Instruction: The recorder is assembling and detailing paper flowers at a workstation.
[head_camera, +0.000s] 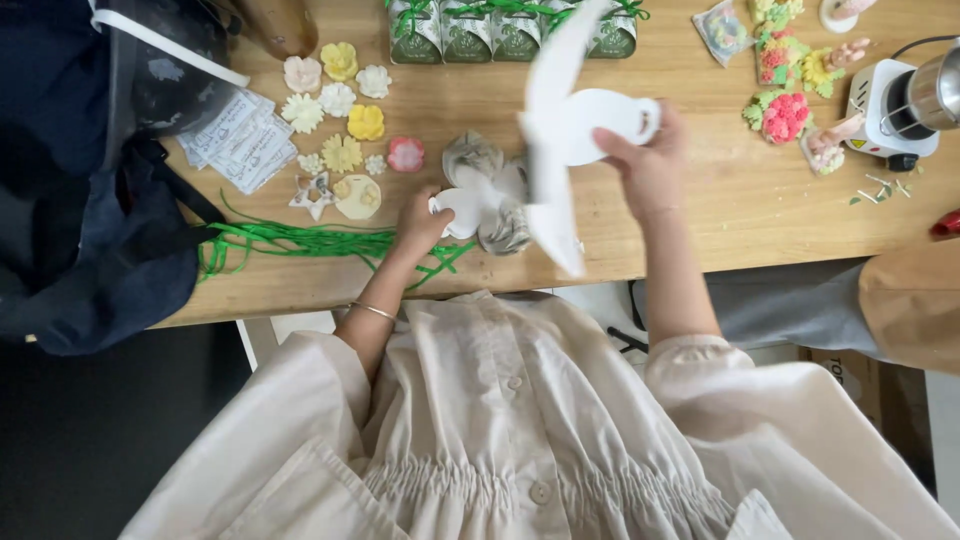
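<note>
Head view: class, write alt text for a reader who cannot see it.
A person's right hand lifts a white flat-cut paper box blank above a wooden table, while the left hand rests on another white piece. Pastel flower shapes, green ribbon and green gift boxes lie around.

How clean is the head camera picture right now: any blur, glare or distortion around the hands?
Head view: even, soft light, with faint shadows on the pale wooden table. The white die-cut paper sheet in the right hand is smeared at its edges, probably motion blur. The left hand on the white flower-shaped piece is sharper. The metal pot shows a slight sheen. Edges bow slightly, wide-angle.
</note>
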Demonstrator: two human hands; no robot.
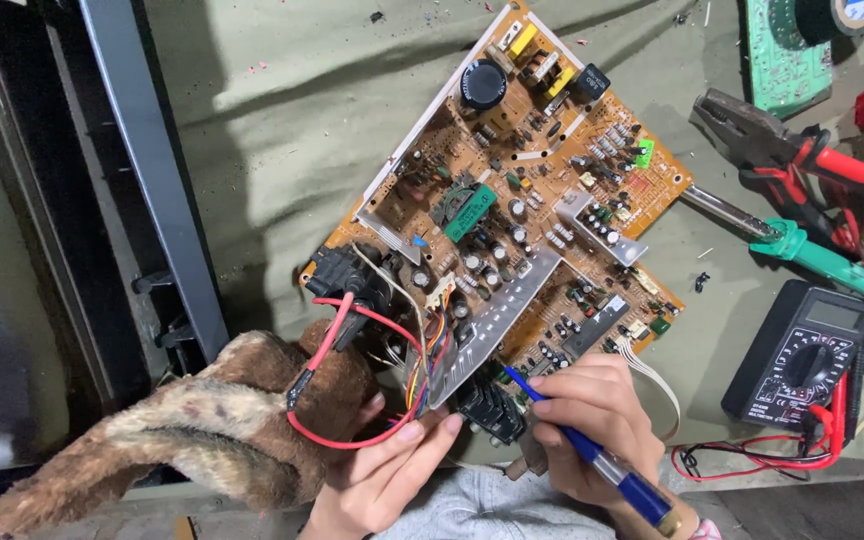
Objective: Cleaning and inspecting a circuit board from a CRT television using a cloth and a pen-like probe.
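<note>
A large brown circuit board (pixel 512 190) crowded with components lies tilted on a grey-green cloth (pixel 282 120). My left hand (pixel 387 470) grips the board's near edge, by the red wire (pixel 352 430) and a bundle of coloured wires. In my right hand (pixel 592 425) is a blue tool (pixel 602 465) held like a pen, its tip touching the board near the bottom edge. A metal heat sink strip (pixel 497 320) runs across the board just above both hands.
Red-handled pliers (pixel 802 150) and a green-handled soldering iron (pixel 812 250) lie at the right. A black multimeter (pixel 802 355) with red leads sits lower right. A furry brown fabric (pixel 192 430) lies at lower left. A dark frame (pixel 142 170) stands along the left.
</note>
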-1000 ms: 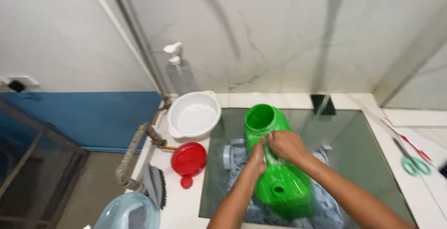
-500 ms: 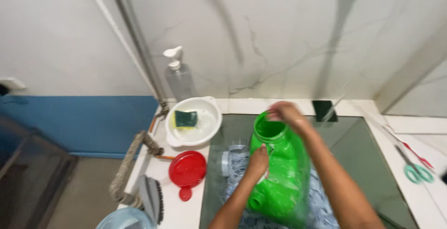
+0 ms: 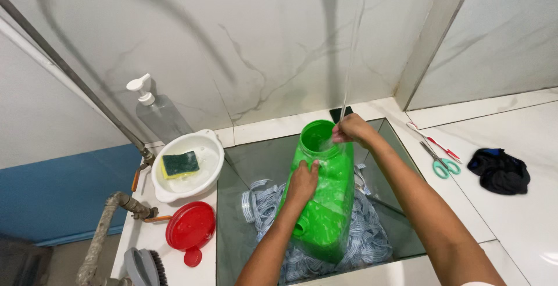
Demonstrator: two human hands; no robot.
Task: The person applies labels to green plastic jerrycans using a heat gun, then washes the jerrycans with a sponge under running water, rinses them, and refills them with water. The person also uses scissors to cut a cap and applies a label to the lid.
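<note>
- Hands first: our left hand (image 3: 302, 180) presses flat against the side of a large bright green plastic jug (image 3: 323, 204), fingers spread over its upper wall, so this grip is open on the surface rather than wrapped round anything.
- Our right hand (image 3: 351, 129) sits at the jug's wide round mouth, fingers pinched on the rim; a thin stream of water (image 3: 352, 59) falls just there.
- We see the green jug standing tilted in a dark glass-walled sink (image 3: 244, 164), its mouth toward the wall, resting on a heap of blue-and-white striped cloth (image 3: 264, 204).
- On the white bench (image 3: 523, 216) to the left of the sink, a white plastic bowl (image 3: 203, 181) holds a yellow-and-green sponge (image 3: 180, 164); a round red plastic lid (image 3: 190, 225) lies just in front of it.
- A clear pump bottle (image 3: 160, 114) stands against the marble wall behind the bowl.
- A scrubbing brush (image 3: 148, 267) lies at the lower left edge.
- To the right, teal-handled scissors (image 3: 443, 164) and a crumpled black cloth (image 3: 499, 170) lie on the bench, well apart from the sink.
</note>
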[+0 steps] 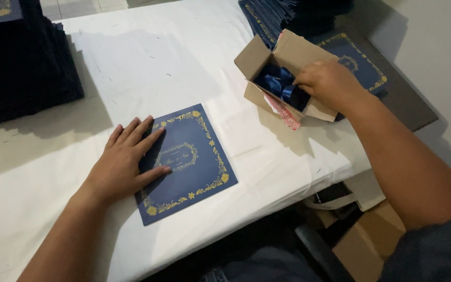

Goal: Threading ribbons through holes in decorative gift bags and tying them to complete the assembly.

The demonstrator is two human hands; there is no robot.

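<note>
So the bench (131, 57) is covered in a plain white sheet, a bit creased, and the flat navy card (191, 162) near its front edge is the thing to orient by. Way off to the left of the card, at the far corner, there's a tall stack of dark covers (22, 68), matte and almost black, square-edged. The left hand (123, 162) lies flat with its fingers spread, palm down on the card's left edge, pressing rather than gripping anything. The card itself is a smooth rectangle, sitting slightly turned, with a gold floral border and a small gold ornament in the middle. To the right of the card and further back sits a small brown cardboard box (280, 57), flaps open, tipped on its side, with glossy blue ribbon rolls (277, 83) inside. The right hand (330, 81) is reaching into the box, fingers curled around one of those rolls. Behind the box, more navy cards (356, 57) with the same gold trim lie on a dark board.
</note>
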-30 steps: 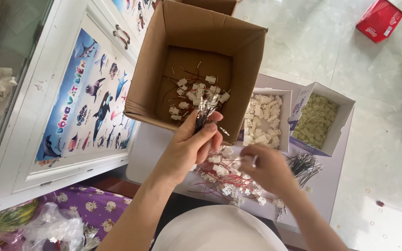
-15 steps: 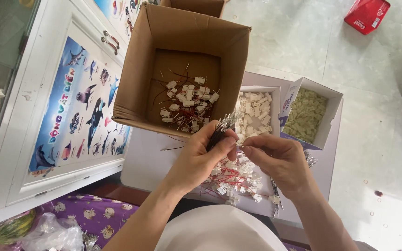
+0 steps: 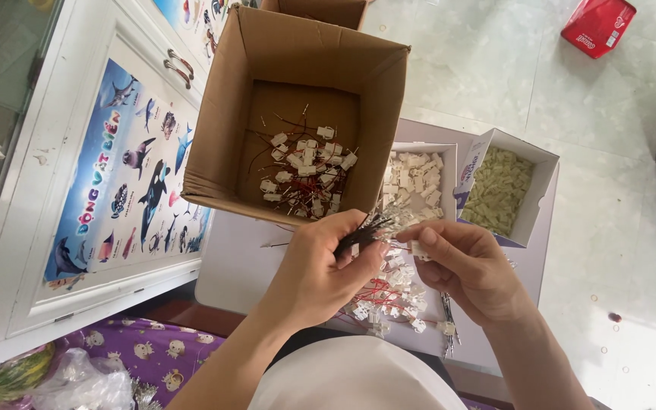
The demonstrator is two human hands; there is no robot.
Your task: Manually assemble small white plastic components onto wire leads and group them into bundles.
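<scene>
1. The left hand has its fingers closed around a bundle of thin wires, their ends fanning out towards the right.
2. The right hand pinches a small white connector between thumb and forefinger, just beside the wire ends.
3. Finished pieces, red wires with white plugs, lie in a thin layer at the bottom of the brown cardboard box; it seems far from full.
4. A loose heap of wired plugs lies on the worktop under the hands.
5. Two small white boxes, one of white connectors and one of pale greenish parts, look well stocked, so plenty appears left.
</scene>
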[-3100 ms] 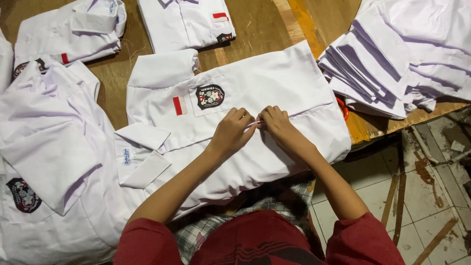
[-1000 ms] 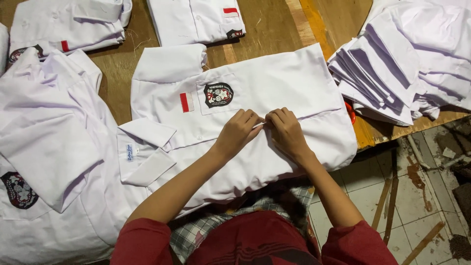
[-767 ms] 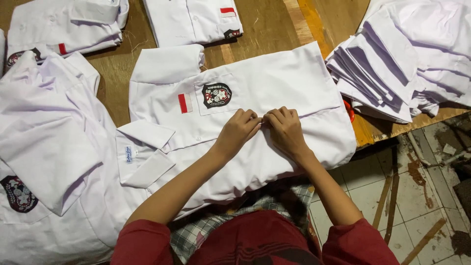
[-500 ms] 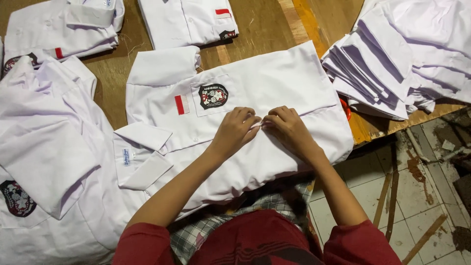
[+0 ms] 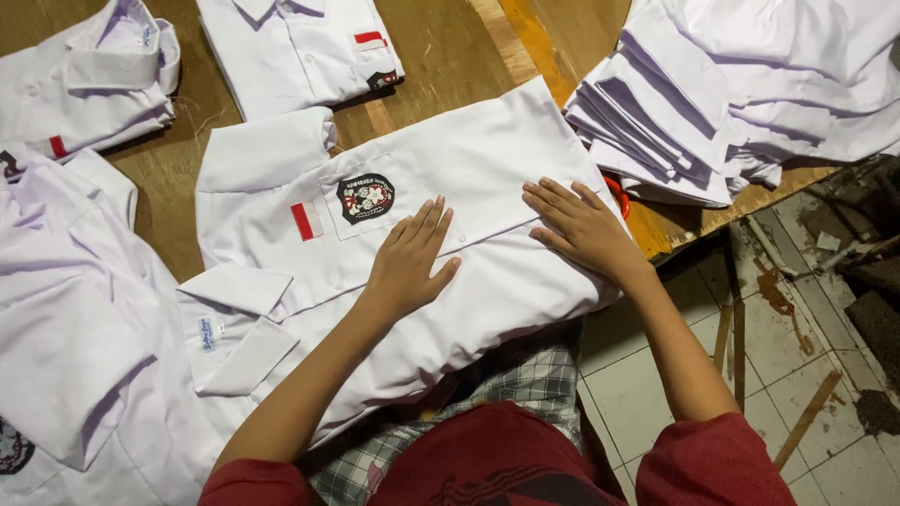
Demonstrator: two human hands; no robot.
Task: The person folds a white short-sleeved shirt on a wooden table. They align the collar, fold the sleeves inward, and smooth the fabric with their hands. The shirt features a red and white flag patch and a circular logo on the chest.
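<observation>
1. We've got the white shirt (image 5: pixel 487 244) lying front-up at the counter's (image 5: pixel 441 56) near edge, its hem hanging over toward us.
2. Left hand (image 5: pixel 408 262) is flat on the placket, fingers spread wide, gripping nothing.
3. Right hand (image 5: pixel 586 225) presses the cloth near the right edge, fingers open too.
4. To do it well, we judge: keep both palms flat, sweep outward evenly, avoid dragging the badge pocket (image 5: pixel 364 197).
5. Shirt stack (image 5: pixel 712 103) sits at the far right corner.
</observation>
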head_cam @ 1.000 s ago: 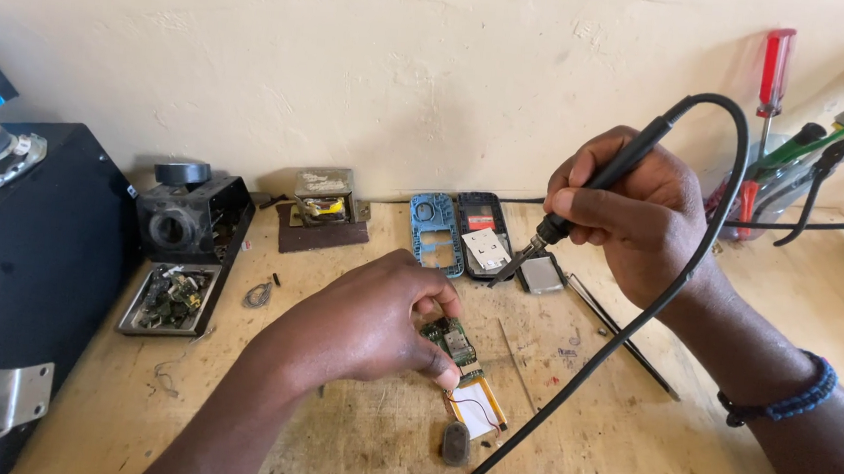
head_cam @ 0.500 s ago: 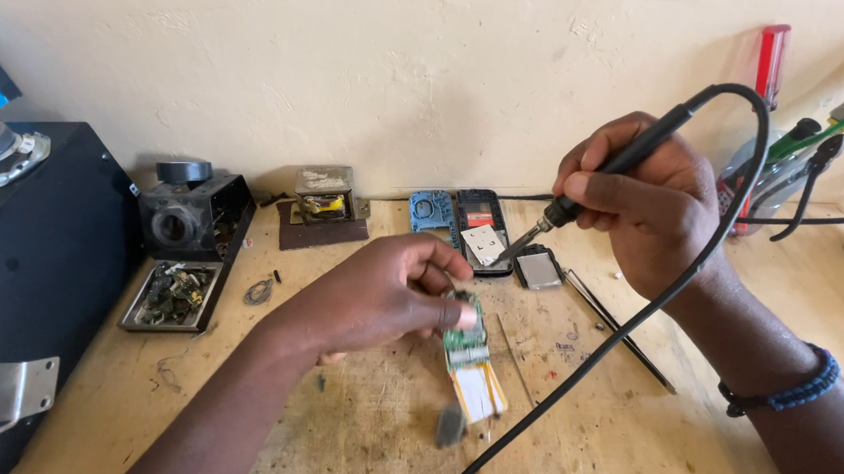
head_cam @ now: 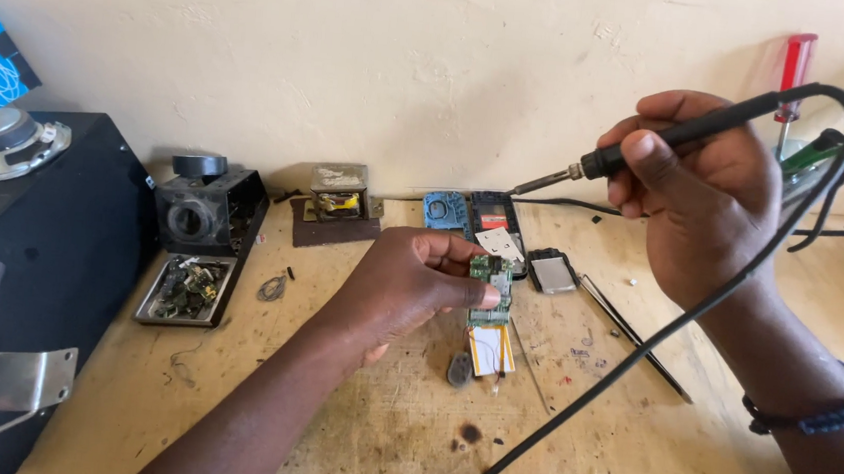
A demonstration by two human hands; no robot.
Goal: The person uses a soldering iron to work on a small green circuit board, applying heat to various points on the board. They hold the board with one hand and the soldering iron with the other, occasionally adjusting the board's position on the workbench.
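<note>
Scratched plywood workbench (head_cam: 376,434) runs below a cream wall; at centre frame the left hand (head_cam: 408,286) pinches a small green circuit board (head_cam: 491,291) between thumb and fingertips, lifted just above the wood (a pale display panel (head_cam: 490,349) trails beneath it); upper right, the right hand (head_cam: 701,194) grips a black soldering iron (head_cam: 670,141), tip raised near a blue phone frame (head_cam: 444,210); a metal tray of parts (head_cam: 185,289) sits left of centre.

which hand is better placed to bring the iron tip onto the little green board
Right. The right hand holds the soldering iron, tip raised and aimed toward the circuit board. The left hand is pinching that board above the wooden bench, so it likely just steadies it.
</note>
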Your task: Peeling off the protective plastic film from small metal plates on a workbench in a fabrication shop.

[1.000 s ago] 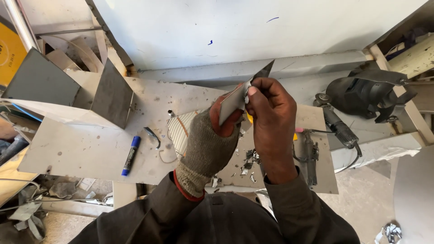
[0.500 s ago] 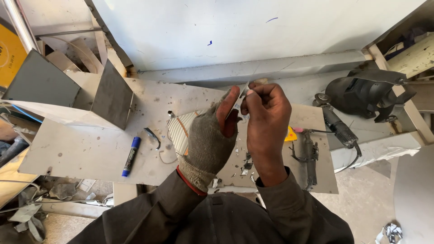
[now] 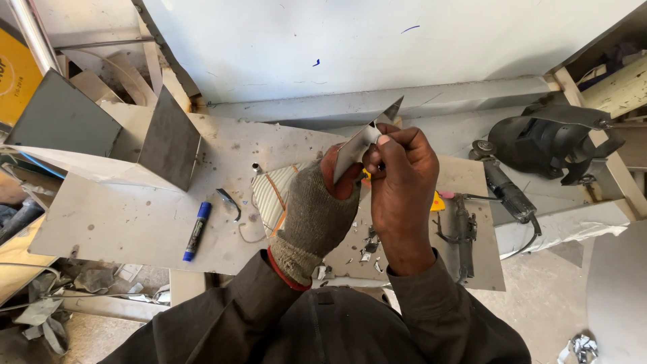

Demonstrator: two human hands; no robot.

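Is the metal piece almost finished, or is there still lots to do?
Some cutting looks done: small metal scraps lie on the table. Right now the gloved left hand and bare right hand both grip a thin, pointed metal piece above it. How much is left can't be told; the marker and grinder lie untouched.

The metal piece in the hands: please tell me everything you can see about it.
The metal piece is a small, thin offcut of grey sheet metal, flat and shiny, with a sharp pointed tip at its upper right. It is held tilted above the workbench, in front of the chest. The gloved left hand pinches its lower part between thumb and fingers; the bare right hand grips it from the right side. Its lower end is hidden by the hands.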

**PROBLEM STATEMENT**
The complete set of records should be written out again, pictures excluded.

**ANSWER TO THE EXERCISE**
Instruction: The recorder is assembling and detailing paper flowers at a workstation.
[head_camera, +0.000s] 
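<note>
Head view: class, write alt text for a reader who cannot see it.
A person's right hand lifts a white flat-cut paper box blank above a wooden table, while the left hand rests on another white piece. Pastel flower shapes, green ribbon and green gift boxes lie around.

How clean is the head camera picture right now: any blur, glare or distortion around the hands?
Head view: even, soft light, with faint shadows on the pale wooden table. The white die-cut paper sheet in the right hand is smeared at its edges, probably motion blur. The left hand on the white flower-shaped piece is sharper. The metal pot shows a slight sheen. Edges bow slightly, wide-angle.
</note>
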Demonstrator: two human hands; no robot.
Objective: Cleaning and inspecting a circuit board from a CRT television using a cloth and a pen-like probe.
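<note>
A large brown circuit board (pixel 512 190) crowded with components lies tilted on a grey-green cloth (pixel 282 120). My left hand (pixel 387 470) grips the board's near edge, by the red wire (pixel 352 430) and a bundle of coloured wires. In my right hand (pixel 592 425) is a blue tool (pixel 602 465) held like a pen, its tip touching the board near the bottom edge. A metal heat sink strip (pixel 497 320) runs across the board just above both hands.
Red-handled pliers (pixel 802 150) and a green-handled soldering iron (pixel 812 250) lie at the right. A black multimeter (pixel 802 355) with red leads sits lower right. A furry brown fabric (pixel 192 430) lies at lower left. A dark frame (pixel 142 170) stands along the left.
</note>
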-1000 ms: 
-500 ms: 
+0 ms: 
Demonstrator: two human hands; no robot.
Task: The person applies labels to green plastic jerrycans using a heat gun, then washes the jerrycans with a sponge under running water, rinses them, and refills them with water. The person also uses scissors to cut a cap and applies a label to the lid.
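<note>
- Hands first: our left hand (image 3: 302, 180) presses flat against the side of a large bright green plastic jug (image 3: 323, 204), fingers spread over its upper wall, so this grip is open on the surface rather than wrapped round anything.
- Our right hand (image 3: 351, 129) sits at the jug's wide round mouth, fingers pinched on the rim; a thin stream of water (image 3: 352, 59) falls just there.
- We see the green jug standing tilted in a dark glass-walled sink (image 3: 244, 164), its mouth toward the wall, resting on a heap of blue-and-white striped cloth (image 3: 264, 204).
- On the white bench (image 3: 523, 216) to the left of the sink, a white plastic bowl (image 3: 203, 181) holds a yellow-and-green sponge (image 3: 180, 164); a round red plastic lid (image 3: 190, 225) lies just in front of it.
- A clear pump bottle (image 3: 160, 114) stands against the marble wall behind the bowl.
- A scrubbing brush (image 3: 148, 267) lies at the lower left edge.
- To the right, teal-handled scissors (image 3: 443, 164) and a crumpled black cloth (image 3: 499, 170) lie on the bench, well apart from the sink.
</note>
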[+0 steps] 

Goal: Threading ribbons through holes in decorative gift bags and tying them to complete the assembly.

The demonstrator is two human hands; there is no robot.

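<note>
So the bench (131, 57) is covered in a plain white sheet, a bit creased, and the flat navy card (191, 162) near its front edge is the thing to orient by. Way off to the left of the card, at the far corner, there's a tall stack of dark covers (22, 68), matte and almost black, square-edged. The left hand (123, 162) lies flat with its fingers spread, palm down on the card's left edge, pressing rather than gripping anything. The card itself is a smooth rectangle, sitting slightly turned, with a gold floral border and a small gold ornament in the middle. To the right of the card and further back sits a small brown cardboard box (280, 57), flaps open, tipped on its side, with glossy blue ribbon rolls (277, 83) inside. The right hand (330, 81) is reaching into the box, fingers curled around one of those rolls. Behind the box, more navy cards (356, 57) with the same gold trim lie on a dark board.
</note>
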-30 steps: 
-15 steps: 
+0 steps: 
The demonstrator is two human hands; there is no robot.
Your task: Manually assemble small white plastic components onto wire leads and group them into bundles.
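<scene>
1. The left hand has its fingers closed around a bundle of thin wires, their ends fanning out towards the right.
2. The right hand pinches a small white connector between thumb and forefinger, just beside the wire ends.
3. Finished pieces, red wires with white plugs, lie in a thin layer at the bottom of the brown cardboard box; it seems far from full.
4. A loose heap of wired plugs lies on the worktop under the hands.
5. Two small white boxes, one of white connectors and one of pale greenish parts, look well stocked, so plenty appears left.
</scene>
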[-3100 ms] 
[-1000 ms] 
[-767 ms] 
[-500 ms] 
[+0 ms] 
Demonstrator: two human hands; no robot.
Task: The person folds a white short-sleeved shirt on a wooden table. They align the collar, fold the sleeves inward, and smooth the fabric with their hands. The shirt features a red and white flag patch and a circular logo on the chest.
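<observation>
1. We've got the white shirt (image 5: pixel 487 244) lying front-up at the counter's (image 5: pixel 441 56) near edge, its hem hanging over toward us.
2. Left hand (image 5: pixel 408 262) is flat on the placket, fingers spread wide, gripping nothing.
3. Right hand (image 5: pixel 586 225) presses the cloth near the right edge, fingers open too.
4. To do it well, we judge: keep both palms flat, sweep outward evenly, avoid dragging the badge pocket (image 5: pixel 364 197).
5. Shirt stack (image 5: pixel 712 103) sits at the far right corner.
</observation>
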head_cam @ 1.000 s ago: 
head_cam @ 0.500 s ago: 
head_cam @ now: 
A demonstration by two human hands; no robot.
Goal: The person uses a soldering iron to work on a small green circuit board, applying heat to various points on the board. They hold the board with one hand and the soldering iron with the other, occasionally adjusting the board's position on the workbench.
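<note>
Scratched plywood workbench (head_cam: 376,434) runs below a cream wall; at centre frame the left hand (head_cam: 408,286) pinches a small green circuit board (head_cam: 491,291) between thumb and fingertips, lifted just above the wood (a pale display panel (head_cam: 490,349) trails beneath it); upper right, the right hand (head_cam: 701,194) grips a black soldering iron (head_cam: 670,141), tip raised near a blue phone frame (head_cam: 444,210); a metal tray of parts (head_cam: 185,289) sits left of centre.

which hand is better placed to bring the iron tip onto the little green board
Right. The right hand holds the soldering iron, tip raised and aimed toward the circuit board. The left hand is pinching that board above the wooden bench, so it likely just steadies it.
</note>
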Your task: Peeling off the protective plastic film from small metal plates on a workbench in a fabrication shop.

[1.000 s ago] 
[0.500 s ago] 
[now] 

Demonstrator: two human hands; no robot.

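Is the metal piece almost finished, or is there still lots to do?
Some cutting looks done: small metal scraps lie on the table. Right now the gloved left hand and bare right hand both grip a thin, pointed metal piece above it. How much is left can't be told; the marker and grinder lie untouched.

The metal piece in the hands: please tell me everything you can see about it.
The metal piece is a small, thin offcut of grey sheet metal, flat and shiny, with a sharp pointed tip at its upper right. It is held tilted above the workbench, in front of the chest. The gloved left hand pinches its lower part between thumb and fingers; the bare right hand grips it from the right side. Its lower end is hidden by the hands.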

The work on this exercise has been finished.